_Required action_
Under this line are the records; write out word for word the part that begins at the line containing "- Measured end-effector" and ends at the line containing "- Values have", and no more.

[Dataset records]
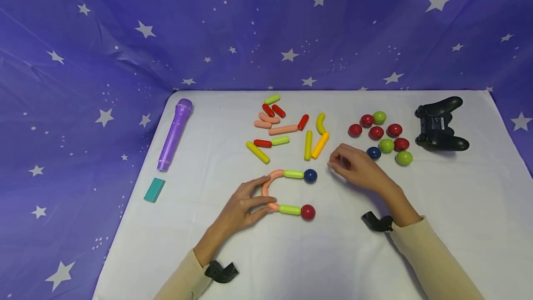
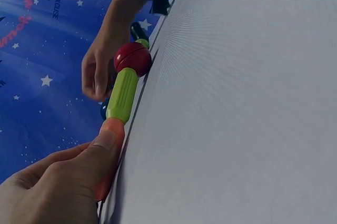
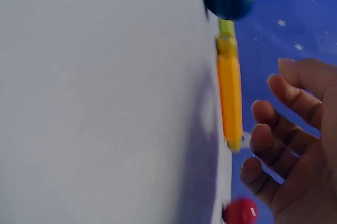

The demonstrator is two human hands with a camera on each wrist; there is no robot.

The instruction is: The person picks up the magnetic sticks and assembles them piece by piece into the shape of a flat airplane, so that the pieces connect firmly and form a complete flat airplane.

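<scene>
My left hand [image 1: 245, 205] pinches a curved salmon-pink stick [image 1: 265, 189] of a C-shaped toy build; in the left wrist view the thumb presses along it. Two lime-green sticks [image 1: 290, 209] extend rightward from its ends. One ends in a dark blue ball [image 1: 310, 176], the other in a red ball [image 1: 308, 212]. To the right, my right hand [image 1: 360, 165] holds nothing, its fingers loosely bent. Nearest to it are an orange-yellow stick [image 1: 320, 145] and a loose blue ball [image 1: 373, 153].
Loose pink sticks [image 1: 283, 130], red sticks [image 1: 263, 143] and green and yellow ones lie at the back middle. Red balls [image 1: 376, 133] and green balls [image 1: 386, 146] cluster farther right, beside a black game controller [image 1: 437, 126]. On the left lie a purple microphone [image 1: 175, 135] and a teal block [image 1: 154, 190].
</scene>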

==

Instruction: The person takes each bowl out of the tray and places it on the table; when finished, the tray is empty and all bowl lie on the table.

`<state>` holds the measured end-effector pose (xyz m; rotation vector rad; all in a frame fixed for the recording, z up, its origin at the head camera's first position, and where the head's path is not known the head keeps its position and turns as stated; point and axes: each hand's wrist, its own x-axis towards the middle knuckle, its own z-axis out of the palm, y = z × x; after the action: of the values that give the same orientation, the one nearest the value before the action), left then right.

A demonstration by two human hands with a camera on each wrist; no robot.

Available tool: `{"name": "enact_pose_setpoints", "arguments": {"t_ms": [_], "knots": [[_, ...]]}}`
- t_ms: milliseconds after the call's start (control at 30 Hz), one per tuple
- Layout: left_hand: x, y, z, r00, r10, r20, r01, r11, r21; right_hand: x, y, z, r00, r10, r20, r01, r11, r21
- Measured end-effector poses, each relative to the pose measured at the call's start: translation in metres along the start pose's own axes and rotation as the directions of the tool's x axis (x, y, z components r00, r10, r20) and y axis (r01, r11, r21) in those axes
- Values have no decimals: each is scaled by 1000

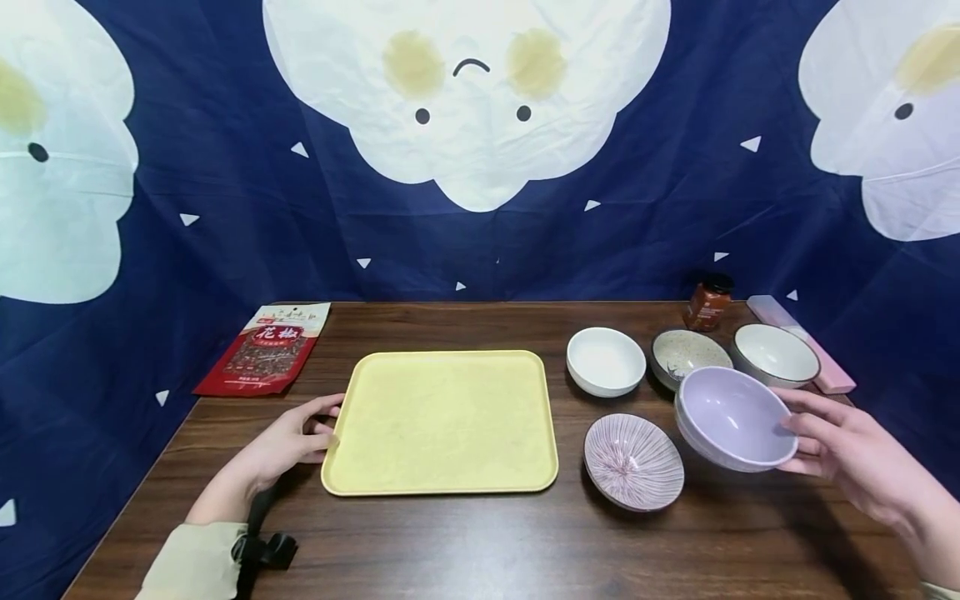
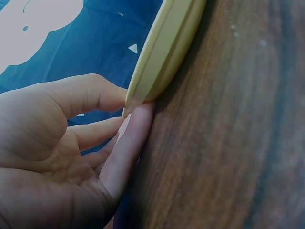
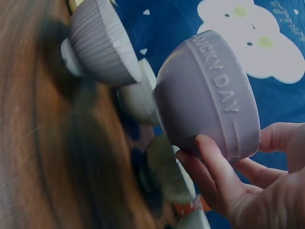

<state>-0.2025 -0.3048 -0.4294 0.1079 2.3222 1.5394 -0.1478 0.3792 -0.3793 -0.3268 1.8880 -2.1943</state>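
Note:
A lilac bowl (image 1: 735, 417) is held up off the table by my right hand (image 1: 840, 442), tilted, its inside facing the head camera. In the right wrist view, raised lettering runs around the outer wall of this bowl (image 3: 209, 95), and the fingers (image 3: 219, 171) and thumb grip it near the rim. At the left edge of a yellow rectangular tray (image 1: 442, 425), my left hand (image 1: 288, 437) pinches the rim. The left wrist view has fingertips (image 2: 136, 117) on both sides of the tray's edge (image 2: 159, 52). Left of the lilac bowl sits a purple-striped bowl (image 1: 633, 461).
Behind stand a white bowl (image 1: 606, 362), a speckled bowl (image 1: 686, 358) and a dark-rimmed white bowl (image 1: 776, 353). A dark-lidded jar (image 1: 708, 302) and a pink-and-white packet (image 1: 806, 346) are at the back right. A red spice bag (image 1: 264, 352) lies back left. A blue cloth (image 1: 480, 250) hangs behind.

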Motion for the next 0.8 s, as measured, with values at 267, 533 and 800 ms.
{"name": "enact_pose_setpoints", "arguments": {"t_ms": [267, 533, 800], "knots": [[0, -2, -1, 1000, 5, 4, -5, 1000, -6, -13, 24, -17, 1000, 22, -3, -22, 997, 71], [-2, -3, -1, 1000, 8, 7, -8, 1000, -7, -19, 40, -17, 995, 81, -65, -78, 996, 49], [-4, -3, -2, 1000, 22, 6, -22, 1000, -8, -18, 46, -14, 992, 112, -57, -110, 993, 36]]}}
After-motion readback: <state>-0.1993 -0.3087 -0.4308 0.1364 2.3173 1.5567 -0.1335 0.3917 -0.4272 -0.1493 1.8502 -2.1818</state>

_Reply_
- Measured end-effector poses, each relative to the pose measured at the call's start: translation in metres along the start pose's own axes and rotation as the directions of the tool's x axis (x, y, z components r00, r10, r20) and y axis (r01, r11, r21) in those axes
- Values have no decimals: each is scaled by 1000

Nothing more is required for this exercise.